- Born: Michael Frederick Ryerson May 7, 1940 Portland, Oregon, United States
- Died: January 6, 2015 (aged 74) Texas, United States
- Occupations: Newspaper editor, The Northwest Examiner
- Spouse: Lee Dunaway

= Mike Ryerson =

American historian and journalist

Michael Frederick Ryerson (May 7, 1940 – January 6, 2015) was an American historian and journalist who is best known for being the photographer of the Expose Yourself to Art poster which portrays Bud Clark, future mayor of Portland, Oregon, flashing a bronze nude sculpture. Ryerson sold over 250,000 posters by 1984, just six years after the poster was created. Profits were used to support the Northwest Examiner newspaper, then called the Northwest Neighbor, which was started by Ryerson and Clark.

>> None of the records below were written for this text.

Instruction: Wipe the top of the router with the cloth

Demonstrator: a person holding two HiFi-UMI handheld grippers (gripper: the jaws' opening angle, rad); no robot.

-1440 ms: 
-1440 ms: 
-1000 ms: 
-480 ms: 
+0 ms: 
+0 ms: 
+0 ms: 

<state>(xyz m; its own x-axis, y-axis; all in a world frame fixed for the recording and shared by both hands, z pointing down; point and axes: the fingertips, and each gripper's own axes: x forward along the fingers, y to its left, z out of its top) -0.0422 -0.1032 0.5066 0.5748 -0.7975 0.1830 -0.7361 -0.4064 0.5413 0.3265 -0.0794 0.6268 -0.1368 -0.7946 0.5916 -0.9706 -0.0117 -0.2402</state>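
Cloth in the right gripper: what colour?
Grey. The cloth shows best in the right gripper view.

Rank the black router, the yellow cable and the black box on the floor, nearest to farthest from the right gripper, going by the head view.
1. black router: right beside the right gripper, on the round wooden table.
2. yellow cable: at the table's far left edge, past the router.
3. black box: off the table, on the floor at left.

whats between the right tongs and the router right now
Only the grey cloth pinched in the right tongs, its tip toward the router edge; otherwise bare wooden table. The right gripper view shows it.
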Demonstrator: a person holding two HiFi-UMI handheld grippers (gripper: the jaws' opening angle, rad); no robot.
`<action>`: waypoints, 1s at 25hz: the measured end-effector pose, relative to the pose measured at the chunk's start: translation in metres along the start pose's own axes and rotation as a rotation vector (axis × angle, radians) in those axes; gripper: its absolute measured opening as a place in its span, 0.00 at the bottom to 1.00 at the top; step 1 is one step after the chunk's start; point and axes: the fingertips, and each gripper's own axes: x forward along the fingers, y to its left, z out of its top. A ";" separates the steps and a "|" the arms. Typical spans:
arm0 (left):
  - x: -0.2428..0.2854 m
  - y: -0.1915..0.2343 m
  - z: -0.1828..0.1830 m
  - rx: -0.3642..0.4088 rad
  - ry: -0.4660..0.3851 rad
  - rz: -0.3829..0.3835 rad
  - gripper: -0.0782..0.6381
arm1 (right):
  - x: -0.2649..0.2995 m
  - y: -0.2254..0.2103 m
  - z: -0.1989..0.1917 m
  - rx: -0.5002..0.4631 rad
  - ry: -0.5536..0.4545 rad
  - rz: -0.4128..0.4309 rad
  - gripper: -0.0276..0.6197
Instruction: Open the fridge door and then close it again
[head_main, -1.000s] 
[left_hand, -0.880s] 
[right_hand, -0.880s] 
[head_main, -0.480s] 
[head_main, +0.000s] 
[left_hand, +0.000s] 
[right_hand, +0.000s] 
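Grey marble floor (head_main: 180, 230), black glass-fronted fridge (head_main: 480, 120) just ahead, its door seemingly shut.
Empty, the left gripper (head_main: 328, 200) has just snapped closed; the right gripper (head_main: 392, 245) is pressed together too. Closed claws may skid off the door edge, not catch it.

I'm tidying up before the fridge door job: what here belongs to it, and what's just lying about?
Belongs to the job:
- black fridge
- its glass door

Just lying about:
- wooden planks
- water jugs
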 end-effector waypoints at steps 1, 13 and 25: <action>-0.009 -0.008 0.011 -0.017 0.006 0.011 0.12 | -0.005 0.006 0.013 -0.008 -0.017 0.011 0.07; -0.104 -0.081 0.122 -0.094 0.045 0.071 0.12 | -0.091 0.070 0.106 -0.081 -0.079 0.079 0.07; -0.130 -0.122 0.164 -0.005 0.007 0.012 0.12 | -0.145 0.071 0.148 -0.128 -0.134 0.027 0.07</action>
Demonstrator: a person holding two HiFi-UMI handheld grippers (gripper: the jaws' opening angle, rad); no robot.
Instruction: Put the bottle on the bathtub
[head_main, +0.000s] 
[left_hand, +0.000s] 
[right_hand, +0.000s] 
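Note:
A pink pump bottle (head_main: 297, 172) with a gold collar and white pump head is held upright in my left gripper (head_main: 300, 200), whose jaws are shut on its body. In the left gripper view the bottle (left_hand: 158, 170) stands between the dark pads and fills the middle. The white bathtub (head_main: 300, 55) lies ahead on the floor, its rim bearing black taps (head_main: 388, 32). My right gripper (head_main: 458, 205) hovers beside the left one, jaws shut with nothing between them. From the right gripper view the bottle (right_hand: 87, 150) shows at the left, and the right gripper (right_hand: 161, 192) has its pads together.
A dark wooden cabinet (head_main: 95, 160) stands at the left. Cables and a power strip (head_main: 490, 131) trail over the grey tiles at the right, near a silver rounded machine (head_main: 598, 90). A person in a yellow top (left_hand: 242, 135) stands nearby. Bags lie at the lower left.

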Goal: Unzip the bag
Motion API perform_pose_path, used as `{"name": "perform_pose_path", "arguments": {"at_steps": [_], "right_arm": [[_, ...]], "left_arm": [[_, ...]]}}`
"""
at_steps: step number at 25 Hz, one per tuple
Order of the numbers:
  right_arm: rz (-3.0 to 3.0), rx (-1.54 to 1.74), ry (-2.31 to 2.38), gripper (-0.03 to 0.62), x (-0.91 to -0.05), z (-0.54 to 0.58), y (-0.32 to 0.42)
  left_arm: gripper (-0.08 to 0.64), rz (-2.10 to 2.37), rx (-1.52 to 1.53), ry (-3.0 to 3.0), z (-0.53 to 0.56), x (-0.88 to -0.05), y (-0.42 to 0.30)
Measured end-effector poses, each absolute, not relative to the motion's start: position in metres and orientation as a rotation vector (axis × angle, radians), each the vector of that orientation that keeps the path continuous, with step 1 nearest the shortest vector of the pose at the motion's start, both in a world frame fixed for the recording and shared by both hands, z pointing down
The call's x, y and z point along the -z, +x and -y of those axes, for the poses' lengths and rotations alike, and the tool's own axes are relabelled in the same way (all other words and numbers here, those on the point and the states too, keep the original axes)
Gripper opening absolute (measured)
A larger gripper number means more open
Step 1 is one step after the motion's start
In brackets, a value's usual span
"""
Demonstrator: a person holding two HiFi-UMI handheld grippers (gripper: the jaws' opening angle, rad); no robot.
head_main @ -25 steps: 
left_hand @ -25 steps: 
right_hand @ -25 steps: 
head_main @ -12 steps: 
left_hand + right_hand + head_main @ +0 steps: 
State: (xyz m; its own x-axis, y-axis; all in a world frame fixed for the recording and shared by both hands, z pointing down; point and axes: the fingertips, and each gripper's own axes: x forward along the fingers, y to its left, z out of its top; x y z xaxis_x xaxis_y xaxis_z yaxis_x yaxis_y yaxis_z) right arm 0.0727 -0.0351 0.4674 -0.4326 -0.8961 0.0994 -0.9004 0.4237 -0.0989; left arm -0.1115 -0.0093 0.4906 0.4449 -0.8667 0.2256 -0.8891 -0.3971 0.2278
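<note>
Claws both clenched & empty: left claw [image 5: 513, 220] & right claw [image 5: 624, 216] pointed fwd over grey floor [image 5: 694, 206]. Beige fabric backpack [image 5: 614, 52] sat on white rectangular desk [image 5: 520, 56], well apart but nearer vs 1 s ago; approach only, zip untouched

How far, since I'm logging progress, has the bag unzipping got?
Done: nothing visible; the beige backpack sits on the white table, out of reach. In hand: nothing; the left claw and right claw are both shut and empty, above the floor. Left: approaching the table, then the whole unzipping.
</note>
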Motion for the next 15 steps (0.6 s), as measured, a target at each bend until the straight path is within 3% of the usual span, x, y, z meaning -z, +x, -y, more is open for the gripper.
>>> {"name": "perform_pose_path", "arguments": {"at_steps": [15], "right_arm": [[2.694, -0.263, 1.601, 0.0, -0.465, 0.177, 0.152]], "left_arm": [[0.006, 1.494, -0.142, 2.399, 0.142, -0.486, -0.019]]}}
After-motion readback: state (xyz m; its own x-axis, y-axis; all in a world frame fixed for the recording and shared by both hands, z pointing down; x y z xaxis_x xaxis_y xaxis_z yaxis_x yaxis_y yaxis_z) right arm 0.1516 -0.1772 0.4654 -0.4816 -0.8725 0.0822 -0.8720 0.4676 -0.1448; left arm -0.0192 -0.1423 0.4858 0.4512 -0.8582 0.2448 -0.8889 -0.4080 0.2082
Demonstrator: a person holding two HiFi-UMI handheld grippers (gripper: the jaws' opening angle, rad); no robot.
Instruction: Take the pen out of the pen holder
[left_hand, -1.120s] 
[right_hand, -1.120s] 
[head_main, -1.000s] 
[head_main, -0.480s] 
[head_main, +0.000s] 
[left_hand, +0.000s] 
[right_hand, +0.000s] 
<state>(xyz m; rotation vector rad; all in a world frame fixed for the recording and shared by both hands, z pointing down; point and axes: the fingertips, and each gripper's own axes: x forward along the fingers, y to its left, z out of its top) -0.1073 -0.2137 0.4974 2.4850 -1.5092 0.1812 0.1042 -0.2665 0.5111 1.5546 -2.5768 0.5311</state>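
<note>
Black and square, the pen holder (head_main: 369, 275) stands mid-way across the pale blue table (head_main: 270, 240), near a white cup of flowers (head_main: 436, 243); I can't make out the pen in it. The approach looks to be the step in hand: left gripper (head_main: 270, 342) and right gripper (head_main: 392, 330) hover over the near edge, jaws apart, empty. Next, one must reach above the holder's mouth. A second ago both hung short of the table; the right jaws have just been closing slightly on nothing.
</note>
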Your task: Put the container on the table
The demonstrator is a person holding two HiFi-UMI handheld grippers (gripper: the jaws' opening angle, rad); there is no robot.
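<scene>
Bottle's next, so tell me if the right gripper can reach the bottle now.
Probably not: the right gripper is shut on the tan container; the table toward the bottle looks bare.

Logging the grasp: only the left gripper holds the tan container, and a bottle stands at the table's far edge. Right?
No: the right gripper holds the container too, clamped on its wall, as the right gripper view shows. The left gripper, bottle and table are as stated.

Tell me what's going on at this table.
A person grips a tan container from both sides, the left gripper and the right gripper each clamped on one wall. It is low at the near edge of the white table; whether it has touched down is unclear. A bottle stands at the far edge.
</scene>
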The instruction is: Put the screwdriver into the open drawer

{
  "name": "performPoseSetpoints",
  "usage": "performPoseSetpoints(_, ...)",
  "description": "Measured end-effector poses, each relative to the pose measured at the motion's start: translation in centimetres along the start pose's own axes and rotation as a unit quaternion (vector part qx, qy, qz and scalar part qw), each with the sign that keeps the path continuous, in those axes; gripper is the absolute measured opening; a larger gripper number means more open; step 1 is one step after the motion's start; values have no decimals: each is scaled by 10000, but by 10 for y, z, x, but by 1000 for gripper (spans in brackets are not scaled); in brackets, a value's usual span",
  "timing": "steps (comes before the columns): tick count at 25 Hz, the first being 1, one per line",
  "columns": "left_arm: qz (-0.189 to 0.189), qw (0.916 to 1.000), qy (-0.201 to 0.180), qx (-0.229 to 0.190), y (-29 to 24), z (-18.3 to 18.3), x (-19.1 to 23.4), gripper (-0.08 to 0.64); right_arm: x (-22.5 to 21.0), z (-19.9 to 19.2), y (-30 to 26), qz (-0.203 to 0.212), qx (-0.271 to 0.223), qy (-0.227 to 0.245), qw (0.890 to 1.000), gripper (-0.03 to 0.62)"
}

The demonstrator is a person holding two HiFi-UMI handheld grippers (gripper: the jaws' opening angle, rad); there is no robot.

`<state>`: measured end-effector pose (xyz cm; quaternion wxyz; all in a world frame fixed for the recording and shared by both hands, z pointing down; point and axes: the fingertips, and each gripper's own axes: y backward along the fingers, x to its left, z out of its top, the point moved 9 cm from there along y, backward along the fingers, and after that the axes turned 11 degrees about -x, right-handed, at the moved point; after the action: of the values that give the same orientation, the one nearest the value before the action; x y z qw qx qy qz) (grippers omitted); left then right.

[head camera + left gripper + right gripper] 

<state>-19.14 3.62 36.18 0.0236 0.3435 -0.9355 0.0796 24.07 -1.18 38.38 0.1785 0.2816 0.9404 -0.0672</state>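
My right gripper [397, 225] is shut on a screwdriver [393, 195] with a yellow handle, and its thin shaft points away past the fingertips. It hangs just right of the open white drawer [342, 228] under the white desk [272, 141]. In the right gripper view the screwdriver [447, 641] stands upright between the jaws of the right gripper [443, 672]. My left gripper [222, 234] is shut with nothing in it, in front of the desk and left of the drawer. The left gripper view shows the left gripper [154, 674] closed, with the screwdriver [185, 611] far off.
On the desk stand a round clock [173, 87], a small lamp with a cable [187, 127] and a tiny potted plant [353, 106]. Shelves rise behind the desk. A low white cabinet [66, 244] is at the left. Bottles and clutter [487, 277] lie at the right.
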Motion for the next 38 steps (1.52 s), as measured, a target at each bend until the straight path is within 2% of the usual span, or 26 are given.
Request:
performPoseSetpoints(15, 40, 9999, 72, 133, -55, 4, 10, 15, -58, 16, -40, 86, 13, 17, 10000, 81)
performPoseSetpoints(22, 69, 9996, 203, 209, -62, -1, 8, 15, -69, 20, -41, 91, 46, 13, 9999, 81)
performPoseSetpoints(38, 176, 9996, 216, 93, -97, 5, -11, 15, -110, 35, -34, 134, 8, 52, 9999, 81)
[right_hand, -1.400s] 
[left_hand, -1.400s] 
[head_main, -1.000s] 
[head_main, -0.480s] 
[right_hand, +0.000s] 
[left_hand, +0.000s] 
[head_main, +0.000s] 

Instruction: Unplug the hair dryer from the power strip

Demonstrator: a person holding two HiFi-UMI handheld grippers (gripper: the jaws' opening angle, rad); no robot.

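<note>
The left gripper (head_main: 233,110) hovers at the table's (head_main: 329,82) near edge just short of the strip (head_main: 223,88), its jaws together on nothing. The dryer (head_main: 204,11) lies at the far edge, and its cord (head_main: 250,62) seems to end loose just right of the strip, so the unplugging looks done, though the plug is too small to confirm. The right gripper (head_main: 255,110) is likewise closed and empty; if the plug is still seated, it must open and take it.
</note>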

Ryerson was a close friend and advisor to Clark and is often credited with being the reason Clark won the mayoral election. Ryerson attended Jefferson High School and graduated in 1958 before joining the United States Navy for two years. He married Lee Dunaway and raised a family primarily in Northwest Portland.

Ryerson is credited with bringing back the term Slabtown. Ryerson also started Mike's History Tours with local historian Tanya March, which still exists as Slabtown Tours.

Ryerson died on January 6, 2015, while visiting family in Texas.